На месте деревушки Галала Марк Аврелий решил заложить новый город, поселить в нем ветеранов и римских колонистов, назвать его Фаустинополем. Теперь это опять деревушка под названием Башмакчи. К сенату император обратился с просьбой об апофеозе Фаустины: таким образом, мать Коммода становилась божественной. Сенат принял все решения, какие от него требовались, а вдобавок постановил воздвигнуть алтарь, на который молодожены должны были приносить жертву перед бракосочетанием, и основать девичью коллегию фаустинианок. Наконец, в театре, на том месте, где императрица восседала рядом с мужем, ей воздвигли золотую статую. Но слух о ее неверности уже осел в скандальной хронике.
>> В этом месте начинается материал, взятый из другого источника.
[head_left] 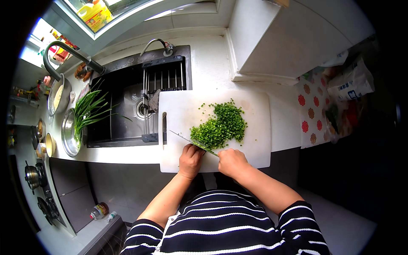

Капитолин, который здесь, как предполагают, пересказывает Мария Максима, приводит подробности. «Марка Аврелия упрекали, что он давал разные высокие должности любовникам своей жены: Тертуллу, Утилию и некоторым другим. Тертулла он однажды застал с ней за завтраком, а в некоем миме про ее похождения говорилось вслух перед самим императором. Некий глупый муж будто бы спрашивал раба, как зовут любовника его жены, и никак не мог расслышать. Раб отвечал: „Тулл“, а когда муж переспросил в третий раз, в ответе звучало „Тертулл“». Действительно, на консульских должностях было несколько человек с таким именем, в том числе один консул. Семь лет спустя уже Коммода осудят за то, что он даст второе консульство Утилию. Капитолин продолжает: «В народе ходило много слухов на этот счет, и большинство порицало снисходительность Марка Аврелия».